Problem details :: Identify and copy all lines of the material where the string "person" is found.

□ □ □ □ □

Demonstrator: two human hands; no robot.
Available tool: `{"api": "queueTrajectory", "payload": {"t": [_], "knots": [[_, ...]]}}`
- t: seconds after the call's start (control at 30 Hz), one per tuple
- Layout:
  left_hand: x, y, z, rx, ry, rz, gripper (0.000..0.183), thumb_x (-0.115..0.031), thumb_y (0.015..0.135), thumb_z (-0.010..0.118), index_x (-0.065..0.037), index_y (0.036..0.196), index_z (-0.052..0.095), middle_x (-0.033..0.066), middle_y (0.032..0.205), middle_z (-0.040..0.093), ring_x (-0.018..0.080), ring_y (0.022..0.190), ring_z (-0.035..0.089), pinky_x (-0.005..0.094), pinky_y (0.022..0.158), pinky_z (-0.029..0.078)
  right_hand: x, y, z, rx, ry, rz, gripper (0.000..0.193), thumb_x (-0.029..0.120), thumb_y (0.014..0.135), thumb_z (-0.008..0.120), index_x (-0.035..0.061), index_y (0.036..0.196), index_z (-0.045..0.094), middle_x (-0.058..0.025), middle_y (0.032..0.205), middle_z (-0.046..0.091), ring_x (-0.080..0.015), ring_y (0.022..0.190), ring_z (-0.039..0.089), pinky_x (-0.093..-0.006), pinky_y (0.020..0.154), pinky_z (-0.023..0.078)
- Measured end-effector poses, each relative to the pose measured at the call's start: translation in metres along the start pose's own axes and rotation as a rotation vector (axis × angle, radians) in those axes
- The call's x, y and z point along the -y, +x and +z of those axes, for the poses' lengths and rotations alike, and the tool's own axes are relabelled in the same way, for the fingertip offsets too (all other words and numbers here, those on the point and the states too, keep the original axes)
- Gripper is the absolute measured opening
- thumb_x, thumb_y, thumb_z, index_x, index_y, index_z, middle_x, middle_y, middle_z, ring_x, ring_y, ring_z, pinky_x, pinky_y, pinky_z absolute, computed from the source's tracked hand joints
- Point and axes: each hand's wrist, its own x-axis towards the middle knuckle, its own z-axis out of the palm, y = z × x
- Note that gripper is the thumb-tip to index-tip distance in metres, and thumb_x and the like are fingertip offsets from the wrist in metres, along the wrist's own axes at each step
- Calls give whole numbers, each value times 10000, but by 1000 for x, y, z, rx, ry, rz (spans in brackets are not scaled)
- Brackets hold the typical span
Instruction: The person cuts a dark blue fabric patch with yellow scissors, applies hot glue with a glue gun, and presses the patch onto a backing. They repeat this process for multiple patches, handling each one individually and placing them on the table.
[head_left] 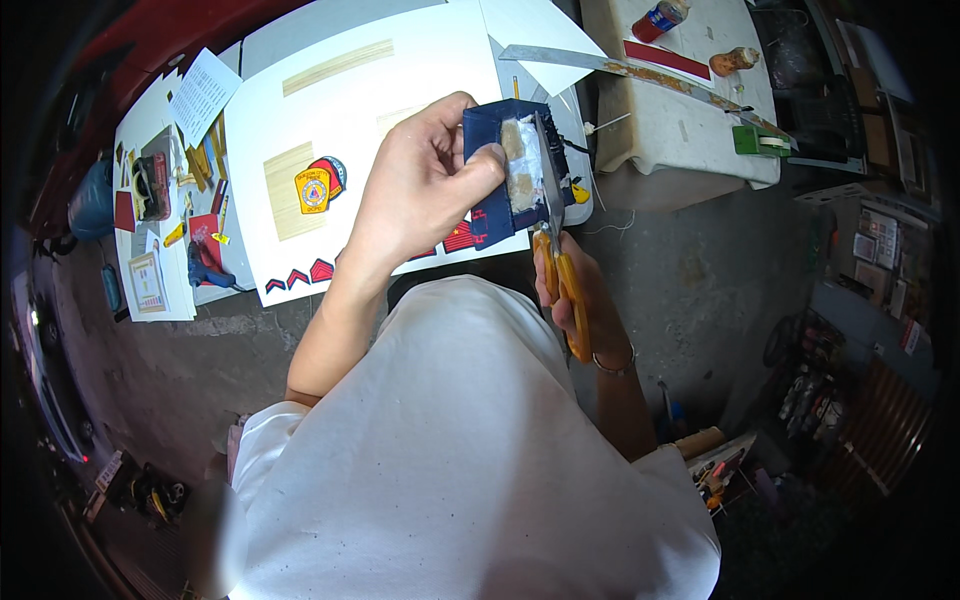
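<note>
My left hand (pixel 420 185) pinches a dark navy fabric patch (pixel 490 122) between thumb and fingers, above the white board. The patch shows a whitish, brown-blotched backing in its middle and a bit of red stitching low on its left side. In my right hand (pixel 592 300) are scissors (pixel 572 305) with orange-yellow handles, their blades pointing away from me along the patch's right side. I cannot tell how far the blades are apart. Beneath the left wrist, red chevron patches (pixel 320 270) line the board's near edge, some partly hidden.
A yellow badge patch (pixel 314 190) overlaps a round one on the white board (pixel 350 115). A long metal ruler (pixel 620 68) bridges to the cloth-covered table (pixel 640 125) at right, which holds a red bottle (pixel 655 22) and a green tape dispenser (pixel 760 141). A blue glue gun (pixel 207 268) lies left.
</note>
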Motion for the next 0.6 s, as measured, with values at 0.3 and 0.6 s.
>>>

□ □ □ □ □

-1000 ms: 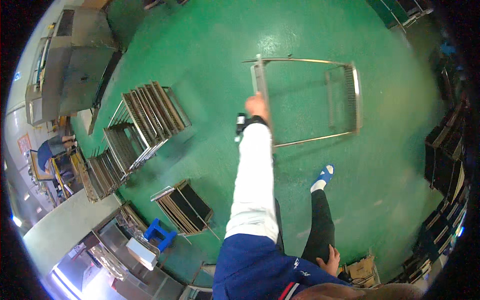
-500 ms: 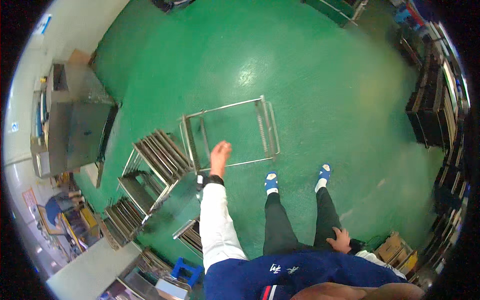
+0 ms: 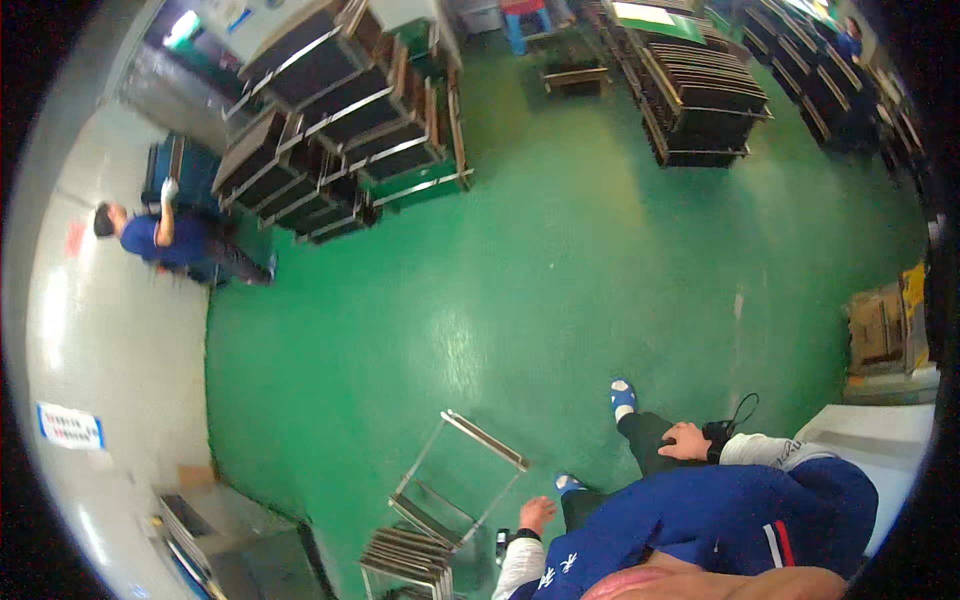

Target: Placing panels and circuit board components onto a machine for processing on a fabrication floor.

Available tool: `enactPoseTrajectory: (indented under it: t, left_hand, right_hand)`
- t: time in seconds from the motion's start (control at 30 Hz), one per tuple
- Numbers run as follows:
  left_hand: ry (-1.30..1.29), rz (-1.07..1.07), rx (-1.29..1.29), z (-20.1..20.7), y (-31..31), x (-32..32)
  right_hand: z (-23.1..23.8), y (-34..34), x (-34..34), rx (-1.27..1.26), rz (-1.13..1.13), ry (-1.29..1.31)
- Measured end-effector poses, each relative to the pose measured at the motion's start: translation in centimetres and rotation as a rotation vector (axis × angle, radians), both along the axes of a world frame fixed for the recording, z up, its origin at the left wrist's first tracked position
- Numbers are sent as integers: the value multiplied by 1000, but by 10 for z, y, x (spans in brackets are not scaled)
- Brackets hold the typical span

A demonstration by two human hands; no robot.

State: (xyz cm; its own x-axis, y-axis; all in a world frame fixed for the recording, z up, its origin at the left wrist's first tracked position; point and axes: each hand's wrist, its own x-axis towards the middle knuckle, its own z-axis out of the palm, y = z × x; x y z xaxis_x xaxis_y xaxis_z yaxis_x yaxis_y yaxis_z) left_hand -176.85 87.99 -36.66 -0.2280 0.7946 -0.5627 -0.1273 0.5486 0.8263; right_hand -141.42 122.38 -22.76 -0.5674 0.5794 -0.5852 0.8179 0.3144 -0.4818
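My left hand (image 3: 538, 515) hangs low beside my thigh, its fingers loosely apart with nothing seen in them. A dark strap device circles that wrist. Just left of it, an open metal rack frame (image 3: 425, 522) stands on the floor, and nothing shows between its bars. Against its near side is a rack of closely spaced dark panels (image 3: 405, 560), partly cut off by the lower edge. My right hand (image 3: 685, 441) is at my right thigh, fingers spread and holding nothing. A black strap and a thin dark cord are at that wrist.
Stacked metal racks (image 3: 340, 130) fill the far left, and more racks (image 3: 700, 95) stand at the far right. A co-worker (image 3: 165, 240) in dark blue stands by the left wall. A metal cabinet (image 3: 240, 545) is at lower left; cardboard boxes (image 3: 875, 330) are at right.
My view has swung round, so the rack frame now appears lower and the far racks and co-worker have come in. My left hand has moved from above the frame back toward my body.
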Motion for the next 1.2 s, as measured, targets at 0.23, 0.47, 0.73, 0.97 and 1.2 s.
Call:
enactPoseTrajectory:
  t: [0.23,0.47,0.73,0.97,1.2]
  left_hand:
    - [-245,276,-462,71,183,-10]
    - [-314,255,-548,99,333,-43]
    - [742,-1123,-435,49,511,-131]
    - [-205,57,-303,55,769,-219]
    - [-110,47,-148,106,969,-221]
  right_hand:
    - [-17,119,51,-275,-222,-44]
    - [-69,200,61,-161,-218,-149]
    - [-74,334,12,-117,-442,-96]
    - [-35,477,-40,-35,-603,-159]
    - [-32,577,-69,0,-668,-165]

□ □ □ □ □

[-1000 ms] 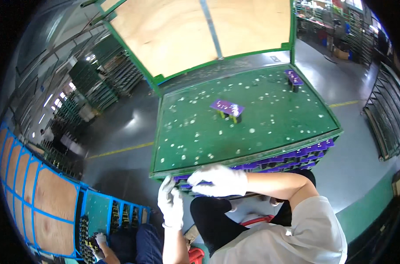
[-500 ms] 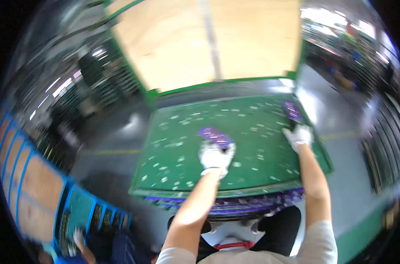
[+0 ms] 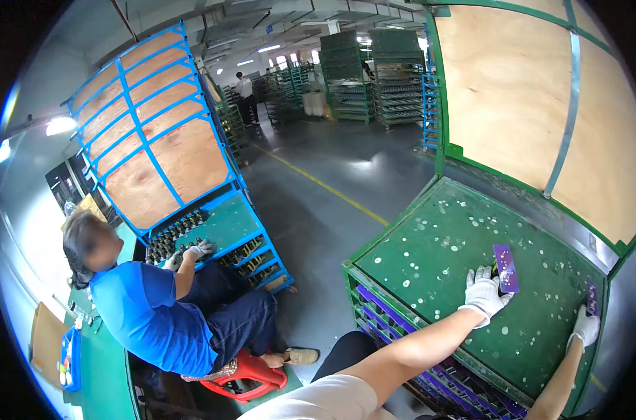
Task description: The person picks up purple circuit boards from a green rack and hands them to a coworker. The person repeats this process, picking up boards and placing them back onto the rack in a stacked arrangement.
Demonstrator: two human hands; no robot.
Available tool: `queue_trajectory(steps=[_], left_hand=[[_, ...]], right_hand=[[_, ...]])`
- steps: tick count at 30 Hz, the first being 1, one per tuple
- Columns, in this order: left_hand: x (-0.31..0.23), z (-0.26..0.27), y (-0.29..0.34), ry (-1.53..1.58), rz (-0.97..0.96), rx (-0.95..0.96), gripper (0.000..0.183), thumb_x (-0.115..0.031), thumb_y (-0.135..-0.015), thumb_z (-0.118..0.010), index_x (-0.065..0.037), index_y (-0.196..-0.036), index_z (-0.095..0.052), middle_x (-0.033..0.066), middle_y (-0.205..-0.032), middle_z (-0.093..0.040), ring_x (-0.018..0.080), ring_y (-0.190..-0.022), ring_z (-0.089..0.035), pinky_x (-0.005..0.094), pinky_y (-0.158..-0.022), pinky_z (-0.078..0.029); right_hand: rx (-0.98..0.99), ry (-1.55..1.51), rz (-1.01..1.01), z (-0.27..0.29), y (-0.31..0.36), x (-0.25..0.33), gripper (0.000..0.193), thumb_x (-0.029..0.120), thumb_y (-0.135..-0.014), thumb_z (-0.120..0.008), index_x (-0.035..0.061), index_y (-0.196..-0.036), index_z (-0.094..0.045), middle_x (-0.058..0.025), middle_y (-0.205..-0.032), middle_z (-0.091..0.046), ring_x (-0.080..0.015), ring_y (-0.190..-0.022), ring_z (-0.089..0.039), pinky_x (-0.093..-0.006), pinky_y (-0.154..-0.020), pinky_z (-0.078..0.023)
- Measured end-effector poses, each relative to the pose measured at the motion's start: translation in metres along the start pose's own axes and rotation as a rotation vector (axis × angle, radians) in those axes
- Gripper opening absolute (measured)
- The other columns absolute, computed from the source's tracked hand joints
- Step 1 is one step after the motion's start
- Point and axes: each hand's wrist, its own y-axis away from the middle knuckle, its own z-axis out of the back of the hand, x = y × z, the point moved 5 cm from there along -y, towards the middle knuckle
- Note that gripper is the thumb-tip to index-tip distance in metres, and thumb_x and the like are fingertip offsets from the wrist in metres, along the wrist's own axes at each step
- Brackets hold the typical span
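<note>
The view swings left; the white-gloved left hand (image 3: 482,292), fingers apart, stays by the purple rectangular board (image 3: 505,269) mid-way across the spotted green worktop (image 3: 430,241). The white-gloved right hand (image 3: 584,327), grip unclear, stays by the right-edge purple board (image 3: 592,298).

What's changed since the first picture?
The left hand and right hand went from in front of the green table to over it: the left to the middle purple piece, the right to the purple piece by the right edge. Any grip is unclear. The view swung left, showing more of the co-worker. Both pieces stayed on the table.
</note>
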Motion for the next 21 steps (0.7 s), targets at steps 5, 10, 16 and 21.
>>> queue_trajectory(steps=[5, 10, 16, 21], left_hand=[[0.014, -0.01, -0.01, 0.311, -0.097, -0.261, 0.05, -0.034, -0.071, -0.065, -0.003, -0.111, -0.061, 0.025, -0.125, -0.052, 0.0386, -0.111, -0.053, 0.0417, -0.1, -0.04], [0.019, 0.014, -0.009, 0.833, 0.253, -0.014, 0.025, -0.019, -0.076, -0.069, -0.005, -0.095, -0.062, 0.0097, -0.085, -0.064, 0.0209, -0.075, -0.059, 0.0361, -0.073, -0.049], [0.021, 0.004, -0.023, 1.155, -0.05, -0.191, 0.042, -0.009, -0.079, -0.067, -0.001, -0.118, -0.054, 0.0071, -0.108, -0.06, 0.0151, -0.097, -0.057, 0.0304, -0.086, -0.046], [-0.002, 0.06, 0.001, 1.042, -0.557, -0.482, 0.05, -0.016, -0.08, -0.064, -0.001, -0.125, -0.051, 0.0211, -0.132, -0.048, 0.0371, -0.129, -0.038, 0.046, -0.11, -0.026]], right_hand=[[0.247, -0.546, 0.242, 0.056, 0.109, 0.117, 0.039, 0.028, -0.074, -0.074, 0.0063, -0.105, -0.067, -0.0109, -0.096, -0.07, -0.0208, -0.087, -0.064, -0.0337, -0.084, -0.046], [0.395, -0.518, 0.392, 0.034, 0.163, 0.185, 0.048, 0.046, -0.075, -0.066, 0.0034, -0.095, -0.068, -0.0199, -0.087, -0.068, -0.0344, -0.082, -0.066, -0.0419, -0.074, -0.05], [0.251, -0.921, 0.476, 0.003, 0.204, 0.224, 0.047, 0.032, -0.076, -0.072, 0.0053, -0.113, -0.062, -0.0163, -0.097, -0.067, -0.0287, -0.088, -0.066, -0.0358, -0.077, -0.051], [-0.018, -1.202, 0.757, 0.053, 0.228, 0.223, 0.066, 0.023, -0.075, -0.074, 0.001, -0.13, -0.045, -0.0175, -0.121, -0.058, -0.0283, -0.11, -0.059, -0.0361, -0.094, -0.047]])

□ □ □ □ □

Task result ::
Instruction: The person cuts a dark blue fabric patch with yellow scissors, applies hot glue with a glue gun, and presses the patch onto a backing. They repeat this process for multiple patches, handling each one individually and placing them on the table.
Task description: The person picks up purple circuit boards from a green rack and hands them to a coworker. The person repeats this process, picking up boards and placing them back onto the rack in a stacked arrangement.

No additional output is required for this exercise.